To better protect the public against potentially toxic substances, several federal agencies are collaborating on a project involving a high-speed robot screening system that will test 10,000 chemicals for the first time. A story published today in the Scientific American offers more details:
On plastic plates filled with 1,536 tiny wells, the robot drops varying amounts of different chemicals onto human cells and human proteins. Essentially, each plate has 1,536 experiments underway at the same time. "In a stack of 100, we have 150,000 combinations of chemicals and targets," [David Dix, deputy director of EPA's National Center for Computational Toxicology] says.

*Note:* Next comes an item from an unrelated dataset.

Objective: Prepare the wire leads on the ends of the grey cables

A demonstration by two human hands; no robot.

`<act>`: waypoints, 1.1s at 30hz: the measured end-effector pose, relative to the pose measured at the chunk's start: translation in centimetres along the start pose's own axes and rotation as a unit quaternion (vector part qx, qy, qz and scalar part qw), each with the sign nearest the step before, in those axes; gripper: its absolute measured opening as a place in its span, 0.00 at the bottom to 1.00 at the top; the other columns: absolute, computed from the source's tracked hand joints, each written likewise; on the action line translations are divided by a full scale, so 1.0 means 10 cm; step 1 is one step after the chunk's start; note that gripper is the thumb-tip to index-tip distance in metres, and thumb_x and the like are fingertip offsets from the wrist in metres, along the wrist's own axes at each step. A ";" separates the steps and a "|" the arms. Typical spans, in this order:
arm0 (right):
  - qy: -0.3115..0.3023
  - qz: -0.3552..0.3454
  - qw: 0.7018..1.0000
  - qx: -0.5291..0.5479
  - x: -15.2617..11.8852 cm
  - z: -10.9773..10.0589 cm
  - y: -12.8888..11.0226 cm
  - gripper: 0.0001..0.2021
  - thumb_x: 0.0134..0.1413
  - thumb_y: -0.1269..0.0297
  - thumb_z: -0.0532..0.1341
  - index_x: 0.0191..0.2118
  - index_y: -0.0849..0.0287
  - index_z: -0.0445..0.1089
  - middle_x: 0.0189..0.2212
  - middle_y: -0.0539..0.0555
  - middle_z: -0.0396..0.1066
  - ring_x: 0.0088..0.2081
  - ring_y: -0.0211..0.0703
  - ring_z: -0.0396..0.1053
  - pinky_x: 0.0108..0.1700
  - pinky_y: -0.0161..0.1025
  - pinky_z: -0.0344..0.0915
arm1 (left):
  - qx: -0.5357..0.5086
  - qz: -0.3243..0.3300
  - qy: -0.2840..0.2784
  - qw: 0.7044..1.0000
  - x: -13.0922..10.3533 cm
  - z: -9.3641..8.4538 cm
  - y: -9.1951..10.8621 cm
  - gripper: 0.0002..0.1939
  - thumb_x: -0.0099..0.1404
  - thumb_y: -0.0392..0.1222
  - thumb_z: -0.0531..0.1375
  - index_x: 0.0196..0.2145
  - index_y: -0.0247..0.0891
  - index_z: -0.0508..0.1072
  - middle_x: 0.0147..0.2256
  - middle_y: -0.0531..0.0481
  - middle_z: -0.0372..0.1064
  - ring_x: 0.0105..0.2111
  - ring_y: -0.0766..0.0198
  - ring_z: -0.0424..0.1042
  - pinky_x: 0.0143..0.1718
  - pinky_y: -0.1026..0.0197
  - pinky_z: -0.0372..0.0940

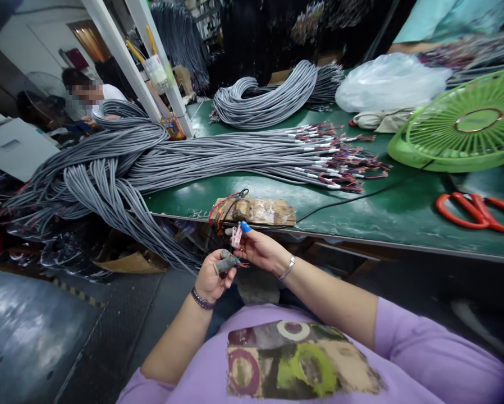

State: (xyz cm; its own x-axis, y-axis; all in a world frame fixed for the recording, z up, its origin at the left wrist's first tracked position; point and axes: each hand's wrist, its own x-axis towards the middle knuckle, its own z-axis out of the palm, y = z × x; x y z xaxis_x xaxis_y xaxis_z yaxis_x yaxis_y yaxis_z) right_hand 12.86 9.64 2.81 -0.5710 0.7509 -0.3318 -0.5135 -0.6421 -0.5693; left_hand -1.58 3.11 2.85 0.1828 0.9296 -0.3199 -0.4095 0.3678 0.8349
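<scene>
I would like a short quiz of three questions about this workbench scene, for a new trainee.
1. True or false: the orange-handled scissors lie on the green table.
2. Which hand holds the grey cable end? A) left hand B) right hand
3. Fill in: the finger cot on the right hand's fingertip is ____ in colour.

Key: 1 true; 2 A; 3 blue.
</scene>
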 end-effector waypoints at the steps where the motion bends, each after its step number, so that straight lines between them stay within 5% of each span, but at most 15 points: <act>1: 0.012 -0.006 1.000 0.012 0.01 0.00 0.01 0.16 0.54 0.51 0.60 0.33 0.61 0.73 0.25 0.51 0.70 0.26 0.34 0.65 0.32 0.32 0.65 | 0.001 -0.003 -0.002 1.000 0.01 0.00 0.00 0.19 0.44 0.49 0.70 0.25 0.36 0.65 0.14 0.55 0.66 0.08 0.75 0.56 0.08 0.72 0.45; 10: 0.037 -0.056 0.998 0.020 0.04 0.05 0.04 0.15 0.49 0.52 0.64 0.28 0.62 0.72 0.22 0.50 0.69 0.24 0.33 0.63 0.29 0.31 0.62 | 0.025 -0.026 -0.011 0.999 0.06 0.05 -0.04 0.19 0.45 0.48 0.69 0.24 0.36 0.65 0.13 0.56 0.65 0.07 0.75 0.55 0.08 0.73 0.45; 22: -0.042 0.027 0.999 0.016 -0.11 -0.02 -0.02 0.22 0.57 0.46 0.54 0.34 0.63 0.70 0.26 0.53 0.70 0.27 0.37 0.67 0.31 0.35 0.66 | 0.061 0.006 0.018 0.998 -0.14 0.08 -0.03 0.18 0.48 0.49 0.68 0.23 0.35 0.64 0.14 0.55 0.66 0.08 0.74 0.58 0.08 0.73 0.47; 28: 0.007 -0.057 0.998 -0.040 -0.09 0.04 -0.03 0.07 0.51 0.63 0.63 0.32 0.62 0.71 0.24 0.49 0.69 0.24 0.33 0.66 0.28 0.31 0.66 | 0.028 0.066 0.074 0.995 -0.18 0.18 -0.06 0.17 0.49 0.49 0.67 0.23 0.36 0.64 0.14 0.56 0.66 0.09 0.74 0.58 0.09 0.73 0.47; 33: 0.033 -0.113 0.989 -0.087 -0.05 -0.01 0.05 0.16 0.53 0.51 0.60 0.30 0.61 0.72 0.24 0.51 0.70 0.25 0.34 0.65 0.29 0.32 0.64 | 0.011 0.079 0.080 0.994 -0.14 0.20 -0.06 0.17 0.49 0.48 0.67 0.24 0.36 0.65 0.15 0.56 0.66 0.09 0.74 0.58 0.09 0.73 0.47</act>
State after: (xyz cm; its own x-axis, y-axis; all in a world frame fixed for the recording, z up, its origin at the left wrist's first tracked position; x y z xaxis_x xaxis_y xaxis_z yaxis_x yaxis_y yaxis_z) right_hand 12.97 8.96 2.64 -0.4076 0.8845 -0.2269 -0.5016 -0.4245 -0.7538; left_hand 0.21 1.52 3.72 -0.0265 0.9680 -0.2495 -0.4014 0.2183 0.8895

The robot arm and its numerous five- to 10-microliter wells replace the old standby of toxicology — animal testing. In addition to being slow and controversial, animal tests do not reveal how a chemical might impact humans, nor do they deliver any insight into the mechanisms by which a given chemical produced toxic outcomes. Simply by running the robotic tests, the EPA and its partner agencies will generate more information on chemical toxicity in the next few years than has been created in the past century. The effort has already screened more than 2,500 chemicals, including the dispersants employed to clean up BP's 2010 oil spill in the Gulf of Mexico.
Chemicals screened by the robot system include those found in industrial and consumer products, food additives and drugs.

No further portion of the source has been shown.